§ **Your goal**: Skip the images. Copy the records exactly as written.

========================

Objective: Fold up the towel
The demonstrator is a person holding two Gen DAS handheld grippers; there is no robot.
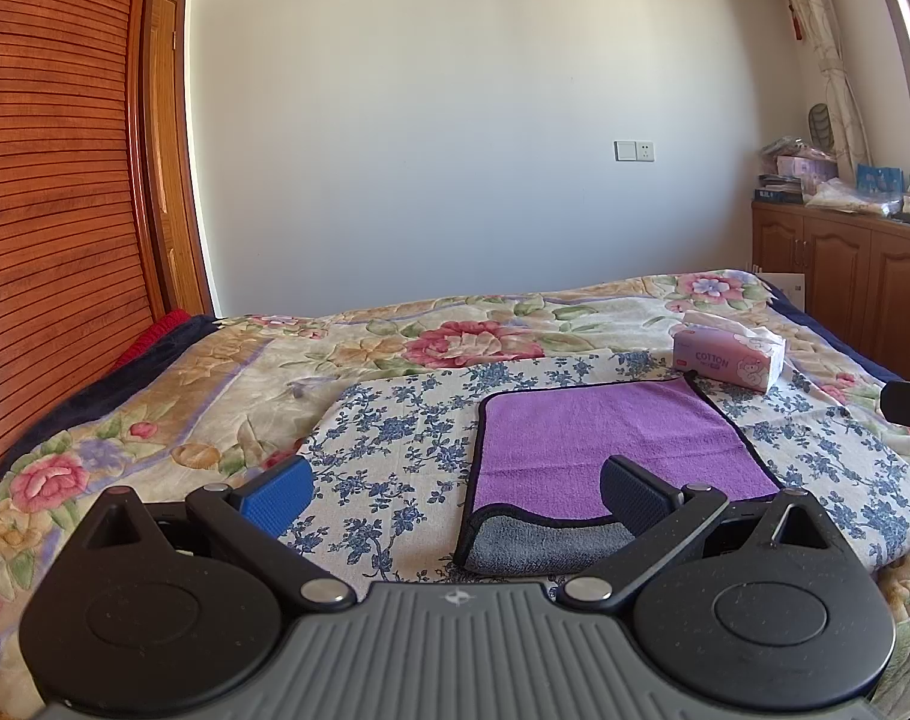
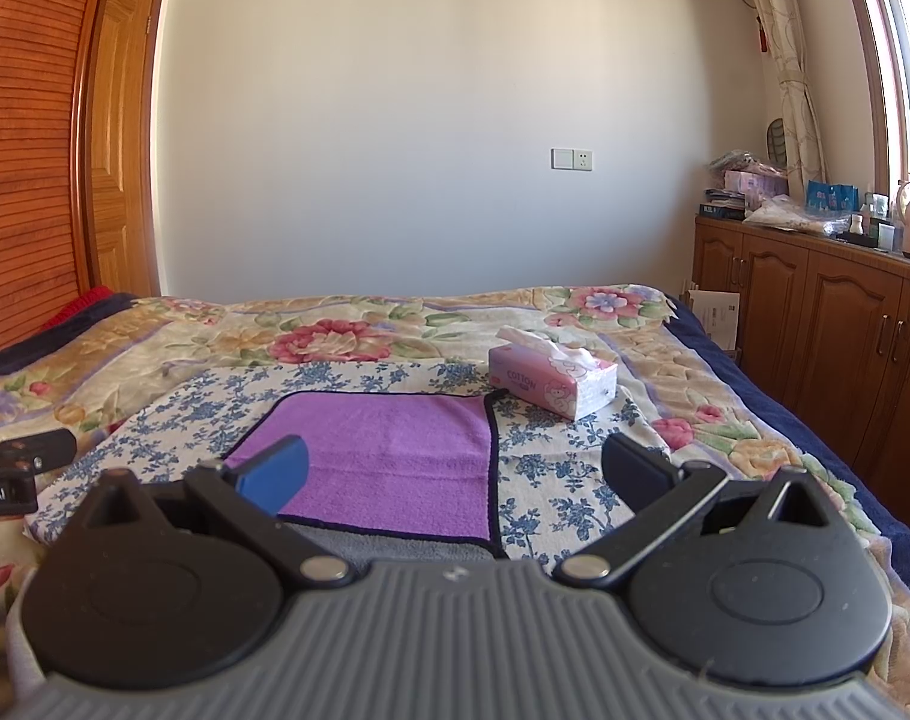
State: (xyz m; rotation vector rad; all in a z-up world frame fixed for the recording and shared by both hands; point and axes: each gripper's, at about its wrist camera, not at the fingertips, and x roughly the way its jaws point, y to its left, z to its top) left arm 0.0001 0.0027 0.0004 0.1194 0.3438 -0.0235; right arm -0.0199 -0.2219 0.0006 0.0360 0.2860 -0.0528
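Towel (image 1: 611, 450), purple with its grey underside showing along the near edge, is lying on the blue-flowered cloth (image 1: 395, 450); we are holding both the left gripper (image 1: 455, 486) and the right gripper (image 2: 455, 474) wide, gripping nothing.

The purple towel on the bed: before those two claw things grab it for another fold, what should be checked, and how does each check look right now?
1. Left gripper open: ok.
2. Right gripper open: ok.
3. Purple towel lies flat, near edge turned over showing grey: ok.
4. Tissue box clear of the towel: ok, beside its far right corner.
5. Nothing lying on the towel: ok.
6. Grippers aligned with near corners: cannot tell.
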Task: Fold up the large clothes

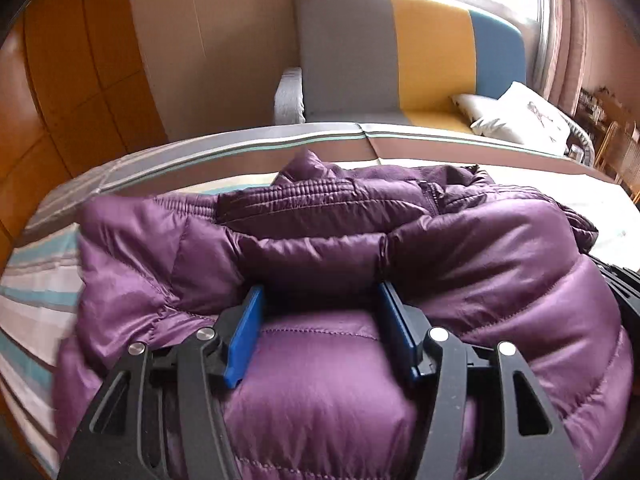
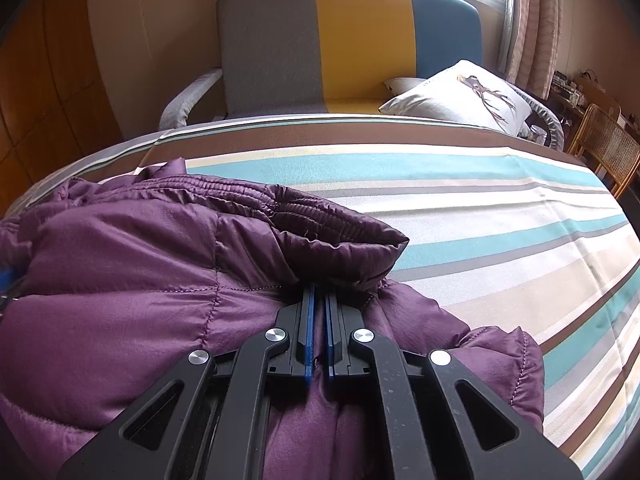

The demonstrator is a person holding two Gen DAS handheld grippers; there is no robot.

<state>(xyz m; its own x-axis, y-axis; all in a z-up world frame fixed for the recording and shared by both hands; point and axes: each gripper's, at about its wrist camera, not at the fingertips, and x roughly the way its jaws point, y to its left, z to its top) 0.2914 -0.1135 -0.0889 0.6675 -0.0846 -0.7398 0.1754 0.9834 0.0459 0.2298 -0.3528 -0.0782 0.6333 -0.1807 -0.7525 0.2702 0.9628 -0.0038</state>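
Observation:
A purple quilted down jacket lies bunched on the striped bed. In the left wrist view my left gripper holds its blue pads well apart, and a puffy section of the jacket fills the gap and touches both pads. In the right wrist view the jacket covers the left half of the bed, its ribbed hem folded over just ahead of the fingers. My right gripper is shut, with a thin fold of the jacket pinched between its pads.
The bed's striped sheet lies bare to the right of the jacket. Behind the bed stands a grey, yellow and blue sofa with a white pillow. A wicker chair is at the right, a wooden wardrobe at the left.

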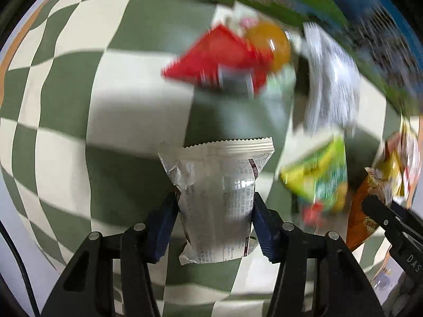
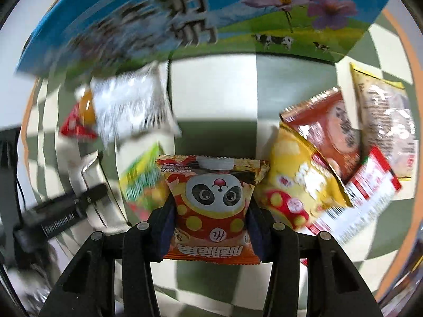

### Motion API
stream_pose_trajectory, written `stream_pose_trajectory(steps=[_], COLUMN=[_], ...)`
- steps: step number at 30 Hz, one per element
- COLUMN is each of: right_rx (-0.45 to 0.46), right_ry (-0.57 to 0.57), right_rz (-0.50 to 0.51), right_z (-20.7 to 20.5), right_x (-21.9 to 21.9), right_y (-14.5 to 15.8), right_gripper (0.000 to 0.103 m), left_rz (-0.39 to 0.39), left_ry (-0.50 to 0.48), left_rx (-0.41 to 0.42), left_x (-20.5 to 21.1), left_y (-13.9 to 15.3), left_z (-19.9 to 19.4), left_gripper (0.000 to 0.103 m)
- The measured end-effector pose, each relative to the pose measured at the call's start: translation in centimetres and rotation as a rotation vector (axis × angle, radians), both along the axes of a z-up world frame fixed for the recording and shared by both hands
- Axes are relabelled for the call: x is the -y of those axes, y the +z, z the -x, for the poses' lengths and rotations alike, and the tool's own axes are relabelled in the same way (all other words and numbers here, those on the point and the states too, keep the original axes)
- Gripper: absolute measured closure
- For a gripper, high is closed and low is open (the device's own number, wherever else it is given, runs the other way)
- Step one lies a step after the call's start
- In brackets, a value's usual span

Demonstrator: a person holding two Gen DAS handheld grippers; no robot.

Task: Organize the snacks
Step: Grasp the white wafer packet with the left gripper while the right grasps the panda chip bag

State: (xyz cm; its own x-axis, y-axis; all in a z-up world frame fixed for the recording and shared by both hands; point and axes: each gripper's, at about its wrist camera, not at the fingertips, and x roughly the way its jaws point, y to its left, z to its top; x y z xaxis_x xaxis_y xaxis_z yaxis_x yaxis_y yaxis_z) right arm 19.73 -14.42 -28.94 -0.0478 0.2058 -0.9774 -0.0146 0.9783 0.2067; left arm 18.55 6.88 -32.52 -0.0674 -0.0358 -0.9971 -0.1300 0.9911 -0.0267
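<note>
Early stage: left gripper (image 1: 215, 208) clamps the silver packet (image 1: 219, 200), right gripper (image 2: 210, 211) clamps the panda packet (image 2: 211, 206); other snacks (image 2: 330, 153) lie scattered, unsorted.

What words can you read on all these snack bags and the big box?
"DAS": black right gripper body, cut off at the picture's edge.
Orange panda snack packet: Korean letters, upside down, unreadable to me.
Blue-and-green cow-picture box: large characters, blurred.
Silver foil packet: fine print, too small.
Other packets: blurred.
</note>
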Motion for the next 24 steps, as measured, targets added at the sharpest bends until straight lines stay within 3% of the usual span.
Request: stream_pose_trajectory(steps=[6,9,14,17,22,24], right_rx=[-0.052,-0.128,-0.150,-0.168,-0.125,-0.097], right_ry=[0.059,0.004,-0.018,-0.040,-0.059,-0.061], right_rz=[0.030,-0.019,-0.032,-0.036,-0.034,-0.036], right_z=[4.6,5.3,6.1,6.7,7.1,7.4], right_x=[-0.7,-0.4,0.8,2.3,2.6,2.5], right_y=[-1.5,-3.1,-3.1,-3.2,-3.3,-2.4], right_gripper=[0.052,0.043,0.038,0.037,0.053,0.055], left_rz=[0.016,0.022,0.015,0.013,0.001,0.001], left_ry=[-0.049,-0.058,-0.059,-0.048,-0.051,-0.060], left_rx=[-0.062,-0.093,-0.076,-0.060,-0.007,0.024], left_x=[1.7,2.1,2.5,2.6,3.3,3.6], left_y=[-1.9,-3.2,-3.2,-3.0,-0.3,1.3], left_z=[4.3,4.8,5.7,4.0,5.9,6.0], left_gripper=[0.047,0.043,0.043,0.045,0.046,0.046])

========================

§ **Reply**:
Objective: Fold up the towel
The demonstrator is a person holding two Gen DAS handheld grippers; there is no robot.
State: (xyz m; rotation vector rad; all in a z-up world frame fixed for the recording and shared by both hands; point and axes: each gripper's, at about its wrist camera, not at the fingertips, and x roughly the way its jaws point, y to its left, z to its top) left arm 0.0001 0.0027 0.0004 0.1194 0.3438 -0.0235; right arm -0.0199 -0.2219 0.0006 0.0360 0.2860 -0.0528
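Towel (image 1: 611, 450), purple with its grey underside showing along the near edge, is lying on the blue-flowered cloth (image 1: 395, 450); we are holding both the left gripper (image 1: 455, 486) and the right gripper (image 2: 455, 474) wide, gripping nothing.

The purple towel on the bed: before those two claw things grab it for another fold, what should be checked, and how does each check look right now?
1. Left gripper open: ok.
2. Right gripper open: ok.
3. Purple towel lies flat, near edge turned over showing grey: ok.
4. Tissue box clear of the towel: ok, beside its far right corner.
5. Nothing lying on the towel: ok.
6. Grippers aligned with near corners: cannot tell.
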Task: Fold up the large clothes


The demonstrator is a person holding two Gen DAS handheld grippers; there is no robot.

<state>(xyz m; its own x-axis, y-axis; all in a z-up world frame fixed for the recording and shared by both hands; point and axes: each gripper's, at about its wrist camera, not at the fingertips, and x roughly the way its jaws point, y to its left, z to its top) 0.2914 -0.1135 -0.0889 0.6675 -0.0846 -0.7398 0.1754 0.9834 0.0459 0.2298 -0.3528 -0.0782 0.6333 -0.1807 -0.7525 0.2702 0.9628 -0.0038</state>
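Observation:
A purple quilted down jacket lies bunched on the striped bed. In the left wrist view my left gripper holds its blue pads well apart, and a puffy section of the jacket fills the gap and touches both pads. In the right wrist view the jacket covers the left half of the bed, its ribbed hem folded over just ahead of the fingers. My right gripper is shut, with a thin fold of the jacket pinched between its pads.
The bed's striped sheet lies bare to the right of the jacket. Behind the bed stands a grey, yellow and blue sofa with a white pillow. A wicker chair is at the right, a wooden wardrobe at the left.
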

### Motion API
stream_pose_trajectory, written `stream_pose_trajectory(steps=[_], COLUMN=[_], ...)`
- steps: step number at 30 Hz, one per element
- COLUMN is each of: right_rx (-0.45 to 0.46), right_ry (-0.57 to 0.57), right_rz (-0.50 to 0.51), right_z (-20.7 to 20.5), right_x (-21.9 to 21.9), right_y (-14.5 to 15.8), right_gripper (0.000 to 0.103 m), left_rz (-0.39 to 0.39), left_ry (-0.50 to 0.48), left_rx (-0.41 to 0.42), left_x (-20.5 to 21.1), left_y (-13.9 to 15.3), left_z (-19.9 to 19.4), left_gripper (0.000 to 0.103 m)
- The measured end-effector pose, each relative to the pose measured at the call's start: translation in centimetres and rotation as a rotation vector (axis × angle, radians), both along the axes of a z-up world frame fixed for the recording and shared by both hands
- Axes are relabelled for the call: x is the -y of those axes, y the +z, z the -x, for the poses' lengths and rotations alike, and the tool's own axes are relabelled in the same way (all other words and numbers here, those on the point and the states too, keep the original axes)
- Gripper: absolute measured closure
- For a gripper, high is closed and low is open (the device's own number, wherever else it is given, runs the other way)
- Step one lies a step after the call's start
- In brackets, a value's usual span

Demonstrator: a person holding two Gen DAS handheld grippers; no robot.

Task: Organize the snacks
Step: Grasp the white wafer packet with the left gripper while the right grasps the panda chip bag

State: (xyz cm; its own x-axis, y-axis; all in a z-up world frame fixed for the recording and shared by both hands; point and axes: each gripper's, at about its wrist camera, not at the fingertips, and x roughly the way its jaws point, y to its left, z to its top; x y z xaxis_x xaxis_y xaxis_z yaxis_x yaxis_y yaxis_z) right arm 19.73 -14.42 -28.94 -0.0478 0.2058 -0.9774 -0.0146 0.9783 0.2067; left arm 18.55 6.88 -32.52 -0.0674 -0.0358 -0.9971 -0.1300 0.9911 -0.0267
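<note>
Early stage: left gripper (image 1: 215, 208) clamps the silver packet (image 1: 219, 200), right gripper (image 2: 210, 211) clamps the panda packet (image 2: 211, 206); other snacks (image 2: 330, 153) lie scattered, unsorted.

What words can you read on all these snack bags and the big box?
"DAS": black right gripper body, cut off at the picture's edge.
Orange panda snack packet: Korean letters, upside down, unreadable to me.
Blue-and-green cow-picture box: large characters, blurred.
Silver foil packet: fine print, too small.
Other packets: blurred.
</note>
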Motion for the next 24 steps, as measured, targets added at the sharpest bends until straight lines stay within 3% of the usual span.
Request: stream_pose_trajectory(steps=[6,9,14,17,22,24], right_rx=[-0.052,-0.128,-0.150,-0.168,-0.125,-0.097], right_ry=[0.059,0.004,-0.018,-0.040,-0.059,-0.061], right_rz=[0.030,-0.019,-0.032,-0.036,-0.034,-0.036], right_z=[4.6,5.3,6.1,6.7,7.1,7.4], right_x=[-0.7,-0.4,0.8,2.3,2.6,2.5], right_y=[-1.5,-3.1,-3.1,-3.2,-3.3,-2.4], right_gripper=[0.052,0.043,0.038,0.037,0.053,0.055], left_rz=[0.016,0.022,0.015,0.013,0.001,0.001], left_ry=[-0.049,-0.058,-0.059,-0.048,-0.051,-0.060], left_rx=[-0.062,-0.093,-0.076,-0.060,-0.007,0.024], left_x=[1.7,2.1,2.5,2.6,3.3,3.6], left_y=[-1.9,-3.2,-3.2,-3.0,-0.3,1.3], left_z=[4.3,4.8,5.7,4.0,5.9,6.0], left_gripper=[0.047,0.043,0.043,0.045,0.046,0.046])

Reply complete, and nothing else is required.